“Holy CO2, Gaia Girl! It’s the evil Christopher Monckton, 3rd Viscount Monckton of Brenchley! We have to stop him before he goes all Lordly on us!”
“Gosh, you’re right Flash Carbon! But what weapons can we use against him!”
“Never fear, men!”
“I mean people. Never fear people.”
“Just so we’re straight.”
“Never fear, I say, for I, Lieutenant Monsoon, have a plan!”
“What kind of plan could you possibly have to defeat such raw evilness? I’m Gaia, goddess of the whole Earth! While you only represent a localized seasonal change in precipitation patterns!”
“Gaia Girl is right, Lieutenant. Which is why I, Major Terra, outrank you.”
“What can you mean! Just look at my uniform! I obviously am superior to you!”
“Majors outrank Lieutenants. Everybody knows that.”
“If you were any good, you’d be a general!”
“Boys, boys! That’s enough!”
“Don’t you start, too, Weatherman!”
“Boys and female creature! It’s so simple! I shall defeat him by forecasting his doom!”
“But that would mean that forecasts become more important than actual events! Nobody would ever fall for that, even evil Viscount Monckton! I’m Flash Carbon, so I’ll just increase his local CO2 and he’ll retain so much infrared energy that his blood will boil!”

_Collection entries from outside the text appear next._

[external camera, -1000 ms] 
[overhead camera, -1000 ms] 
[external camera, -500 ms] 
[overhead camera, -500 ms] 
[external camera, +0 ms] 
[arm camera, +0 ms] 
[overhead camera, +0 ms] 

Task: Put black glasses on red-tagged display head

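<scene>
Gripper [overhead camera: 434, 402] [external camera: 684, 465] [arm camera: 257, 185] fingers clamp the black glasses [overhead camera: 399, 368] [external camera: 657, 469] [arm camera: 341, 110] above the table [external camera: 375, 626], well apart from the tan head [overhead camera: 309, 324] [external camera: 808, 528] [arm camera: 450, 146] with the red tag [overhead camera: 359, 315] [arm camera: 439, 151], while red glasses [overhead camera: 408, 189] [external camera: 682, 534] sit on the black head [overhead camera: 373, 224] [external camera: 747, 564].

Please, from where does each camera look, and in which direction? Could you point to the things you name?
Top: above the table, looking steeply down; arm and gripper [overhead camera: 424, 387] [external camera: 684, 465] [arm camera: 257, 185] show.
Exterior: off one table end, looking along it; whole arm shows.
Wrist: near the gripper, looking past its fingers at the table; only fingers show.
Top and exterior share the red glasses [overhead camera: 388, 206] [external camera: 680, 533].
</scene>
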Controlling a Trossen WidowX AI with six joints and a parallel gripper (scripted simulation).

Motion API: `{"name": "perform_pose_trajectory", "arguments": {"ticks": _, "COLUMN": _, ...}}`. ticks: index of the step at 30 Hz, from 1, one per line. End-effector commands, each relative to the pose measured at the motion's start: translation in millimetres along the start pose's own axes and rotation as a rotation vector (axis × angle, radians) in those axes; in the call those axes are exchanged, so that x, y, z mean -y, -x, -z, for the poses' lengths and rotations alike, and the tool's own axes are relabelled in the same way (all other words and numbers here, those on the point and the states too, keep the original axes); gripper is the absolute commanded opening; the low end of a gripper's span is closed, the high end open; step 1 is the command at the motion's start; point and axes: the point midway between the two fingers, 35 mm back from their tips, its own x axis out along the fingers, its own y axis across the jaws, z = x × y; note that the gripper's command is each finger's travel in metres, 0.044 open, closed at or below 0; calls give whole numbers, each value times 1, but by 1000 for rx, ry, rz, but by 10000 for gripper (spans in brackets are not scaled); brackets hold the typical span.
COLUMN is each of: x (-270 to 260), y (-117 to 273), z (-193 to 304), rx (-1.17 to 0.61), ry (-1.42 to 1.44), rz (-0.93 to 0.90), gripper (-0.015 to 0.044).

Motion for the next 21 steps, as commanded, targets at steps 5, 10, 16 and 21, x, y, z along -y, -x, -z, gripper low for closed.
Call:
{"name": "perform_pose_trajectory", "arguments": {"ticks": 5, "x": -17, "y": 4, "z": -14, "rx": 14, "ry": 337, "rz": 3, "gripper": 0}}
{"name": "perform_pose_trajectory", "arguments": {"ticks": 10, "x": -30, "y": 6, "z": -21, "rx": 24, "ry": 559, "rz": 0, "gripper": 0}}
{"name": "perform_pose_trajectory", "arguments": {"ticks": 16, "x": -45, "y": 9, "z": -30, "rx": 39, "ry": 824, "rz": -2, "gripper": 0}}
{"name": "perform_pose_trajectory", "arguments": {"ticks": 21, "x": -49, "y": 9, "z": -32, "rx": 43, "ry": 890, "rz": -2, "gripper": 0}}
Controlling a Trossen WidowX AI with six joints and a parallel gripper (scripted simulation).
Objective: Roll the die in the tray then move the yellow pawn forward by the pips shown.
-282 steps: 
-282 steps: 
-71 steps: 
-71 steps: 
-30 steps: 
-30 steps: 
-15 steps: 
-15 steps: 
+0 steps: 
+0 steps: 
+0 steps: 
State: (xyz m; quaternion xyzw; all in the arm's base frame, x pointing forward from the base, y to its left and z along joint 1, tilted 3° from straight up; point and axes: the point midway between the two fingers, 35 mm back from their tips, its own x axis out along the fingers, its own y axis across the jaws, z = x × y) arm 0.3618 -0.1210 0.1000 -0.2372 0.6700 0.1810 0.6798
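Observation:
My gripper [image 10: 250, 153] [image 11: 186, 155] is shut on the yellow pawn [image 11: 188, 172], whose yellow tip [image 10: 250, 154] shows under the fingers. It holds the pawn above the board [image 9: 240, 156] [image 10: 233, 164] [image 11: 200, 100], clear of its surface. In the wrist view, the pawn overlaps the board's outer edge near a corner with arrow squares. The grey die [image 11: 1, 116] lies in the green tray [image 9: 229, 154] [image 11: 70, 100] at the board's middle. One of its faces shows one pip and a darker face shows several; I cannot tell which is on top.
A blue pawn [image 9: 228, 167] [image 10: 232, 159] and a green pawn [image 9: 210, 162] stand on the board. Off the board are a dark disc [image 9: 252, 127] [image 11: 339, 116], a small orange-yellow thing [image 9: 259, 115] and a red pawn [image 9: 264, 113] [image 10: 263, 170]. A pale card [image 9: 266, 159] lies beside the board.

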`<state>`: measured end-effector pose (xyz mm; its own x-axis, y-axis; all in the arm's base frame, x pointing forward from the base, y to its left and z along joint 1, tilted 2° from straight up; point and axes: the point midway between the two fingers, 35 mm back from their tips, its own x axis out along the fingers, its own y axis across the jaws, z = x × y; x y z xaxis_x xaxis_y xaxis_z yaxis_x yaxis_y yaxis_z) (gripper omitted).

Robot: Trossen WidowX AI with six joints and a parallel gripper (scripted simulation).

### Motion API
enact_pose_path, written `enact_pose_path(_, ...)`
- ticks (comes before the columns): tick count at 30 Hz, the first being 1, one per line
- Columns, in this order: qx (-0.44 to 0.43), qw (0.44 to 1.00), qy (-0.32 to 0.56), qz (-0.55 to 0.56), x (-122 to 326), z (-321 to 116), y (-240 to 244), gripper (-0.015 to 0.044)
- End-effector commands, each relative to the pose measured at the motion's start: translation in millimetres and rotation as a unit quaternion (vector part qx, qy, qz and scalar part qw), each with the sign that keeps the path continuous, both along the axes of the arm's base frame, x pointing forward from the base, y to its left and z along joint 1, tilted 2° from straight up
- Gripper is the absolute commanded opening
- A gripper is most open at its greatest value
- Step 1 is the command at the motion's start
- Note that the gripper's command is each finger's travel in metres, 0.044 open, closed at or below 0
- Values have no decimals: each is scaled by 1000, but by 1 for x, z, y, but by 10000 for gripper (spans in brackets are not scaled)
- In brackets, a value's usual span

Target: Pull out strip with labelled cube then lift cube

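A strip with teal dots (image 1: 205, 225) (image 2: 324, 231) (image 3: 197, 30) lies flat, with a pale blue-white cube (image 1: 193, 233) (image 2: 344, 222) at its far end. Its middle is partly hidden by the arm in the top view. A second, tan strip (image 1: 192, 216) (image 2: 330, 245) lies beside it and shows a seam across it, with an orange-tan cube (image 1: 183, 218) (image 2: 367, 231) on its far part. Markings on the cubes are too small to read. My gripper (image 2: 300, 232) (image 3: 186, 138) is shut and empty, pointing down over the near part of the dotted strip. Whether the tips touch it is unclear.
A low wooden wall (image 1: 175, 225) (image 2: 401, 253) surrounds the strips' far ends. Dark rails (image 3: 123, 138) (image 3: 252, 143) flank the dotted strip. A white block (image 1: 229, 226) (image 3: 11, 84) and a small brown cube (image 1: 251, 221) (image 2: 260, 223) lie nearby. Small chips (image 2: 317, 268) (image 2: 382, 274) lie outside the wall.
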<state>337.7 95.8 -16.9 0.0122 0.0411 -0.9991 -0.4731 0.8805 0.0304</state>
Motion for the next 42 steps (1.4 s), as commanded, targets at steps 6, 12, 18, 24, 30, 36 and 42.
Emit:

“OK, boys, it sounds like a plan! Everybody all together!”
Such is the dialog we might imagine the characters of the new site Global Warming Superheroes to have (though I’ve cleaned it up and made it into intelligible English, something with which the sites’ authors are unfamiliar).
Those who imagine themselves superheroes—the future of humanity depends on them!—really do have an enemies list, and of all the evil “deniers” in the world, Viscount Monckton was one of the first who made the cut. Alas, I did not. I fancy I can dish out intellectual infamy with the best denier, and that I am just as crooked as any climate criminal.
But Flash Carbon and his dispirited band of environmental protectors have not noticed me and I am hurt. The truth is that I want to be drawn as a comic character. I’d do this myself but my talents do not lie in that direction: even my stick figures are unrecognizable So could I beg my loyal readers to click over to Global Warming Superheroes and tell them of my iniquities?
What’s always been strange to me is the unquestioning devotion folks like Major Terra, Gaia Girl (not woman!) and their pals have. Just think: none of these personages are climatologists, presumably none has spent the years necessary to learn the material background to offer cogent criticisms. I beg their pardon if I am mistaken in this. But I will suppose I am correct, and then ask, why are they so certain, even to the point of religious conviction? It must be True Belief.
They, and their brethern the Activists, have chosen to heed a small but vocal of group of scientists who have foreseen that mankind will be responsible for a tumult to come. For it is written, though it is not here yet, but ever on the horizon. We are always just at the point where something can be done. But we can brook no delay! Always, we must not tarry, for the moment is ever now. Tomorrow is too late!
Despite their calls, pleas, and demonstrations for action, environmentalists are really modern-day Antinomians. Faith alone is what is needed for salvation. And faith is what is demanded! What you do is inconsequential, as long as you believe. Profess your faith and all shall be forgiven you. Claim to believe and you can hop out of your chauffeured car and onto your private jet and go anywhere, consume anything, use any resource you like. Just like Al Gore.
But express the slightest doubt and you shall be cast outside the gate where there shall be weeping and gnashing of teeth! Denier! Thy name is anathema! This is why the enemies list is always made of those who preach doubt. It is a very strict religion.